Wednesday, 25 December 2013

A flaming Swedish Christmas tradition – the annual burning of the Gävle-Goat

Posted on 00:00 by Unknown
by A. M. C. Knutsson

On Saturday the 21st of December the Gävle-Goat was again found in flames after unknown men engaged in a 4 a.m. torching session of this enormous straw creation. The men have yet to be found but the police are searching vigorously for the culprits. If found they would be charged with inflicting gross damage to property.

The burning of the Gävle-goat is a ritual reaching back to 1966, the year when Stig Galvén prompted the first straw goat to be erected in Slottstorget in Gävle, central Sweden. The Yule time straw goat has a long tradition in the Scandinavian culture. It reaches back to pre-Christian days when the god of War, Thor, was said to have a carriage pulled by two goats; Tanngnjost and Tanngrisner.[1] The goat has long been associated with fertility and farming, as such the last wheat sheaf of the year was thought to embody the harvest spirit. As such it could be formed into a goat to boost next year’s crops.[2] As the Nordic countries were converted to Christianity, the goat became increasingly associated with darker powers. None-the-less the Yule goat maintained a prominent role in the Swedish Christmas celebrations. Long before Santa Clause’s arrival at the Swedish shore it was the Yule-Goat who was in charge of distributing gifts to children during the yuletide. He, however, was not quite as jovial as the present day Santa, and parents often threatened unruly children with the Yule-Goat.[3] As late as the end of the 19th Century when Santa Clause finally managed to navigate to the northern countries, it was the Yule-Goat who pulled his sledge. Nowadays there is little left to remind us of the goat but the straw Yule-Goats found in most Swedish homes.

When the Gävle-Goat first appeared in 1966, it was then a symbol recognisable to all Swedes, however its scale was something quite new. The goat was 13 meters (42.6 feet) high and 7 meters (23 feet) long, weighing an impressive 3 tonnes. Since then every year a gigantic straw goat has been installed on Slottstorget around the first of advent. On New Years Eve of 1966, Galvén’s goat was the first of many to feel the power of the flame.[4] As opposed to most other vandals, the first one was caught and charged with inflicting gross damage to property. This was followed by two years of peace for the goat after which it again was torched on New Years Eve 1969. Whilst many forms of vandalism have afflicted the Goat throughout the years the most common by far is arson. When the goat burnt on the 21st of Dec 2013, it was the 27th time the poor beast has met its end by the torch.

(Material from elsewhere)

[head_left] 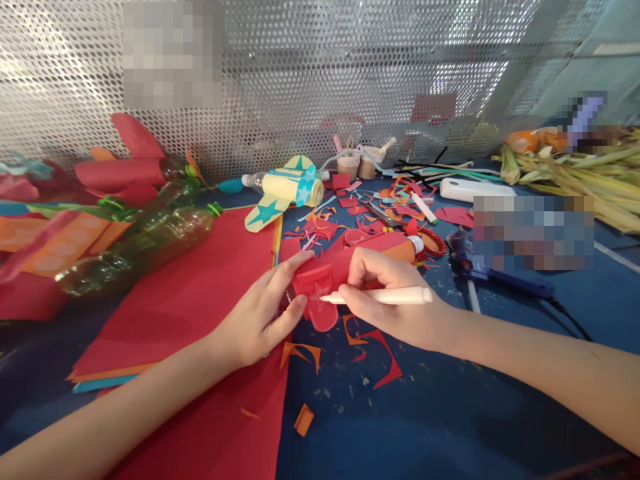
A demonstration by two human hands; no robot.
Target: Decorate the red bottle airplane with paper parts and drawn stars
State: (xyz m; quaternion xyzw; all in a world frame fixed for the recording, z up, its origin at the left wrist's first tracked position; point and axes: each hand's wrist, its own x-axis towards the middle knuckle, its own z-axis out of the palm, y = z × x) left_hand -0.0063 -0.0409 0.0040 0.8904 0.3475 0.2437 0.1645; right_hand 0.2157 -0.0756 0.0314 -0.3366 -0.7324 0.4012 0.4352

In 1985 the goat met with a new level of fame when it was included in The Guinness Book of World Records for its impressive 12.5 meter height, which was later beaten by the 1993 goat, which towered 16 meters above ground. Since 1986 two Yule-Goats have been found in Gävle, as two competing associations have been building them: the Southern Merchants (constructing the Gävle-Goat, the bigger goat, usually targeted by arsonists) and Natural Science Club of the School of Vasa (Constructing the Yule-Goat). Only two years later, the goat had met such repute that English bookmakers took up the challenge of the goat burning and ever since it has been possible to bet on whether or not the goat will burn. As the renown of the goat rose so did the police efforts to secure it. Whilst in 1990 volunteers had guarded the goat, by 1996 the first web cameras had been installed and it was now possible to follow the destiny of the goat online. The fame of the goat was such that in 2001, an American from New Orleans, having taken the burnings of the goat as a permitted tradition decided to torch it. A civilian caught him almost immediately and the police had to rescue him from the wrath of the people of Gävle.[5] The man later received a fine of 100 000 Swedish crowns (approx. $15,000) and a month in jail.[6]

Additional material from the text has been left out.